问题描述

在模板特化中，我有一个带有 enable_if 参数的模板参数，该参数导致 enable_if 没有类型"成员，因此模板特化应该失败，但不会产生错误:

In a template specialization I have a template argument with an enable_if with parameter that results in the enable_if not having a 'type' member, and so that template specialization should fail, but not create an error:

#include <type_traits>


template <typename value_t_arg, typename T = void>
struct underlyingtype
{
    using underlyingtype_t = value_t_arg;
};

template <typename value_t_arg>
struct underlyingtype < value_t_arg, typename std::enable_if<false>::type>
// std::enable_if<false> has no 'type' member, and so substitution should fail,
// but no create an error, right?
{
    //using underlyingtype_t = value_t_arg::integral_t;
};

为什么会在此处创建错误?

Why is there an error created here?

推荐答案

您的代码格式错误(无需诊断)，因为无论模板参数如何，条件始终为假，这意味着特化对于每个可能的模板参数.

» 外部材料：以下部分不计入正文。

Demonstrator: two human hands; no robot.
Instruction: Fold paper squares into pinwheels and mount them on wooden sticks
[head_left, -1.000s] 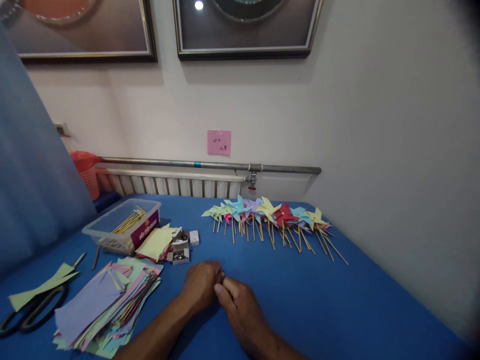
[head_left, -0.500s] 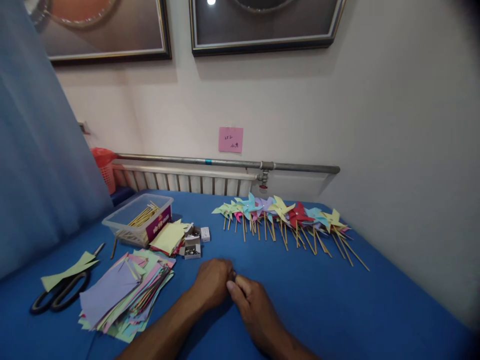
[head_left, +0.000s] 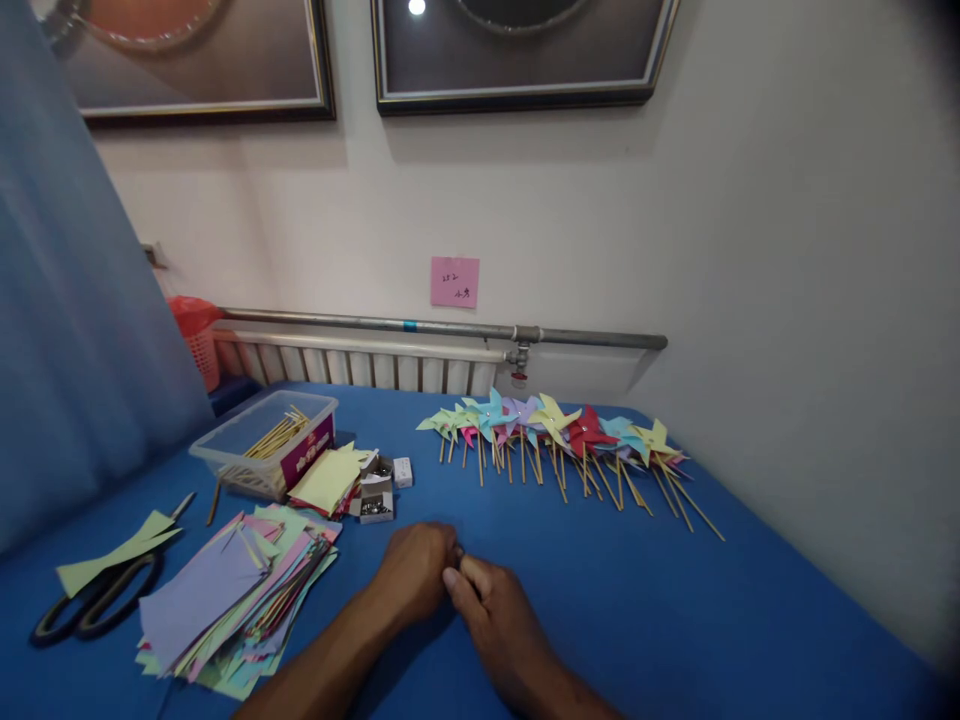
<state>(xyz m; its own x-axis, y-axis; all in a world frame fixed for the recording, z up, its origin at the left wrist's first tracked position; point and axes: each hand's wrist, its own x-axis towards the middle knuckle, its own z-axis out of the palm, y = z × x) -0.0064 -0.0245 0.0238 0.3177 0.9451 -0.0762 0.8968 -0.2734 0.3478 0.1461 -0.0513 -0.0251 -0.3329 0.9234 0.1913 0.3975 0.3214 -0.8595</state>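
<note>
My left hand (head_left: 417, 572) and my right hand (head_left: 501, 608) meet over the blue table cover (head_left: 637, 610), both with fingers curled closed. The right thumb lies against the left fist. Whatever may be between the fingers is hidden. Left of them lies a fanned stack of coloured paper sheets (head_left: 217, 590). Just beyond the left hand stand small open boxes of metal pins (head_left: 375, 505). Finished paper pinwheels on sticks (head_left: 551, 420) lie in a row farther back on the right.
A clear plastic tub (head_left: 262, 440) holds thin wooden sticks, with yellow paper squares (head_left: 330, 480) beside it. Black-handled scissors (head_left: 112, 600) lie far left under a green paper strip (head_left: 120, 555). A blue curtain (head_left: 90, 320) hangs at left; a wall and pipe (head_left: 450, 328) bound the back.
The view has shifted slightly, so the things on the table sit a little farther left in the picture. Both hands stay closed together in nearly the same pose.
</note>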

Your code is ill-formed (no diagnostic required) because the condition is always false regardless of the template argument, meaning the specialization would be ill-formed for every possible template argument.

[temp.res.general]/6.1

程序格式错误，无需诊断，如果:

The program is ill-formed, no diagnostic required, if:

——不能为模板生成有效的特化......并且模板没有被实例化，......

— no valid specialization can be generated for a template ... and the template is not instantiated, ...

部分专业化似乎算作模板"；就本节而言.

Partial specializations appear to count as "templates" for the purposes of this section.